Photo Courtesy of Rose Callahan Photography

Barima Owusu-Nyantekyi photographed by Rose Callahan in London on March 24, 2013

By Lauren Kostiuk

The Museum of Contemporary Photography will showcase its new exhibit, “Dandy Lion: (Re)Articulating Black Masculine Identity” April 6 through July 12.

The collection looks to distinguish the historical and contemporary expressions of the Black Dandy phenomenon in popular culture, said exhibit curator Shantrelle P. Lewis. The photos highlight young men living in the city who defy stereotypical views of black masculinity by wearing Victorian-era fashion with traditional African clothing.

“Black masculinity has been forced into this very small and limited box,” Lewis said. “I think it is very fluid. I think that it is very dynamic, and I think it expands beyond narrow and limited notions of what people think it means to be black or a man.”

The images bring together work from more then two dozen photographers and filmmakers from emerging and world-renowned regions of the African Diaspora, who include Laylah Amatullah Barrayn, Akintola Hanif and Russell K. Frederick.

Sara Shamsavari, one of the exhibit artists, lives in London and met Lewis at a Black Portraitures conference in Paris in 2013. She discovered they both shared great respect and admiration for each other’s work and achievements. 

“I was delighted to participate mainly because of the deep values that motivate such a project,” Shamsavari said in an emailed statement. “All of my own projects look at social and cultural concerns and reflect on the society that we live in, seeking to challenge stereotypes and encourage the values of unity and diversity, so producing work for this project, given my own values [came] very natural.”

Shamsavari had many longtime friends, colleagues and associates in London who were considered New Age Dandies. She began photographing them and then extended her work to participants in Paris and Denmark. 

“It was highly rewarding making portraits of the incredible gentlemen who participated in this project,” Shamsavari said in the email. “It felt as though we were on a mission together and the results are beautiful.” 

Lewis said she was frustrated by the negative representation of black men in the media and popular culture before curating the show. She wanted to create an alternative conversation of black male style, representation and masculinity. 

The collection confronts stereotypical notions of young black men being “thugs” through the way they dress, and expands beyond the narrow and limited views, Lewis said. As an artist, Shamsavari said she hopes visitors appreciate not only the color and vibrancy of the works but also challenge any preconceived notions they might have about Black Dandyism.

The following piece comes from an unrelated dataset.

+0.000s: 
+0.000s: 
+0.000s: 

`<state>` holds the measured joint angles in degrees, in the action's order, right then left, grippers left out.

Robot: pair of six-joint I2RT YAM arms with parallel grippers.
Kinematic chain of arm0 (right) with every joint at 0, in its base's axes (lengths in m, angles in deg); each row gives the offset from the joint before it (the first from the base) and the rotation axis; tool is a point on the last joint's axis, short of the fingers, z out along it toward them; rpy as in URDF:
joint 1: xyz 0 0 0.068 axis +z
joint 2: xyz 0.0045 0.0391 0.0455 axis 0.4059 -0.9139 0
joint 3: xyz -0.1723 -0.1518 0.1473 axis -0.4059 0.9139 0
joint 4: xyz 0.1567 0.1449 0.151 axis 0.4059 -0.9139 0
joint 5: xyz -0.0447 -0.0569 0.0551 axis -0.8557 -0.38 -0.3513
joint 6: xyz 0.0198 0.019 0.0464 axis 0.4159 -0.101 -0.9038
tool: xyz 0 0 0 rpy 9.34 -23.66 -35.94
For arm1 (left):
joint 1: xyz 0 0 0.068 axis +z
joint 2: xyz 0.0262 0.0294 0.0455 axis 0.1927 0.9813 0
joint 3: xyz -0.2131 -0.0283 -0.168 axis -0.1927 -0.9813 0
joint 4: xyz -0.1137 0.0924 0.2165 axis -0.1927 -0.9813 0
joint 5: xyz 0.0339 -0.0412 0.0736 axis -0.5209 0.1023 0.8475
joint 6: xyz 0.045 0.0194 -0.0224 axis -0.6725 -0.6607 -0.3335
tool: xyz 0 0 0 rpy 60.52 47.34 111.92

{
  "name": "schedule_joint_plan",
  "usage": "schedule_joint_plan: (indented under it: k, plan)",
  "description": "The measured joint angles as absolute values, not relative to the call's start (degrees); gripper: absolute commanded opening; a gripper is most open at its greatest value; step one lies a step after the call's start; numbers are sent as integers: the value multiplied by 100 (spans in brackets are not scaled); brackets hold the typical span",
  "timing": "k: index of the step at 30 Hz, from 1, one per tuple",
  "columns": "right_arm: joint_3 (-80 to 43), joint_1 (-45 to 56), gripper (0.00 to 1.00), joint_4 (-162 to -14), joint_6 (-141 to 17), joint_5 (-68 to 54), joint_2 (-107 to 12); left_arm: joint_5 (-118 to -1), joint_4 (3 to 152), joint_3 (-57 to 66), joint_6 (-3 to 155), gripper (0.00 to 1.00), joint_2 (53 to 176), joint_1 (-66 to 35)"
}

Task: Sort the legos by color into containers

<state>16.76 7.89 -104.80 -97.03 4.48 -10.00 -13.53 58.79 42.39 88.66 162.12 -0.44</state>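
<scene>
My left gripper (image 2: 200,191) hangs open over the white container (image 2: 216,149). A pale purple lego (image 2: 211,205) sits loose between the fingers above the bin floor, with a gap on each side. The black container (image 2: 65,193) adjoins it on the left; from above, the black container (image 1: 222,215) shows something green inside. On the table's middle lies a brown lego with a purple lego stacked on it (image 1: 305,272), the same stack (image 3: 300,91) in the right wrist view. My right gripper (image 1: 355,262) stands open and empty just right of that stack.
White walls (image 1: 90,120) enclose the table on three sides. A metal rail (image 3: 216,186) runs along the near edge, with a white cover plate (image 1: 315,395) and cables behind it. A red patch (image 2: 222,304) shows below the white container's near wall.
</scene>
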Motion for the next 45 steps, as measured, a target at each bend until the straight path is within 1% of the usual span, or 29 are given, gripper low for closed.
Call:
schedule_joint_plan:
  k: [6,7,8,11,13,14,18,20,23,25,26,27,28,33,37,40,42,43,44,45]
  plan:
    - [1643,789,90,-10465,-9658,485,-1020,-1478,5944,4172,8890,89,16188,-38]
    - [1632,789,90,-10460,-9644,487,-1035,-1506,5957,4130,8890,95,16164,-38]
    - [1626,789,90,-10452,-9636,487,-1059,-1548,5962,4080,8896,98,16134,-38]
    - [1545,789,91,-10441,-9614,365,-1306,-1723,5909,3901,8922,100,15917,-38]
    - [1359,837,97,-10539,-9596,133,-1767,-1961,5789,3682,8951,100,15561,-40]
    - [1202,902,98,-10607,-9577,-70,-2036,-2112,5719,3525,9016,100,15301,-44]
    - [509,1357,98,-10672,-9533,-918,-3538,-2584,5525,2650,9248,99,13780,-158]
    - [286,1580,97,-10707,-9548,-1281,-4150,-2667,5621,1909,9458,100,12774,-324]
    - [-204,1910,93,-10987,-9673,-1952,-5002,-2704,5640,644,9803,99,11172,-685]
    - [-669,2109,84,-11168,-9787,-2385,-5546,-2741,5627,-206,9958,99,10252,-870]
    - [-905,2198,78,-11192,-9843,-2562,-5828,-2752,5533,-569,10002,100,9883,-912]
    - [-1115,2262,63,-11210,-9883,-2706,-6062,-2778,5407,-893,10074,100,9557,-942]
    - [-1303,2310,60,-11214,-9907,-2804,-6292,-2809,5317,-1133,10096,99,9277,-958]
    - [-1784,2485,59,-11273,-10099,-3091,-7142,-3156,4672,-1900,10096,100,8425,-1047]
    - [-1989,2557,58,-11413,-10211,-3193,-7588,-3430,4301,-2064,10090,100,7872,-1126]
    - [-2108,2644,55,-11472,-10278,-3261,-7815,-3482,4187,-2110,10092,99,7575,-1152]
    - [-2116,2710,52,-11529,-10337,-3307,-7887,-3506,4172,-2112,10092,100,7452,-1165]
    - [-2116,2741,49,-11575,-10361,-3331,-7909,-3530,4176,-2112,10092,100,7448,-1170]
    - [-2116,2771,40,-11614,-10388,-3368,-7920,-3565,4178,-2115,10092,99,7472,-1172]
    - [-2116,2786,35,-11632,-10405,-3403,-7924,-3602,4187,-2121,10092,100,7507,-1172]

“This is the role of the artist, the curator, to reflect on what is happening and to offer an alternative, this is where change begins,” Shamsavari said in the email. “Our world is not one dimensional and therefore must not be represented as such.” 

As a curator, Lewis strives to make visitors feel refreshed and immersed in a phenomenon that is historical in nature and growing in many metropolitan areas around the globe. She said she wants them to understand that the global black community is very diverse. 

“Blackness in itself is this incredible and wonderful thing, and it cannot be limited to stereotypes,” Lewis said. “It cannot be limited to a location.”

Given the city’s deep roots in jazz and blues, Lewis said Chicago is the perfect city to host this kind of exhibit and that it is the “sexiest” city on the planet.

“I’m just really excited to have the show come to Chicago because the people of Chicago, I think, have an appreciation for art and style,” Lewis said. 

Natasha Egan, executive director of the MoCP, said the exhibit fits Columbia because it interacts with fashion, photography, politics and history. 

“There is quite a bit of buzz about the exhibition already,” Egan said. “So that’s exciting to say that this is the exhibition to see and it’s not even on the walls yet.”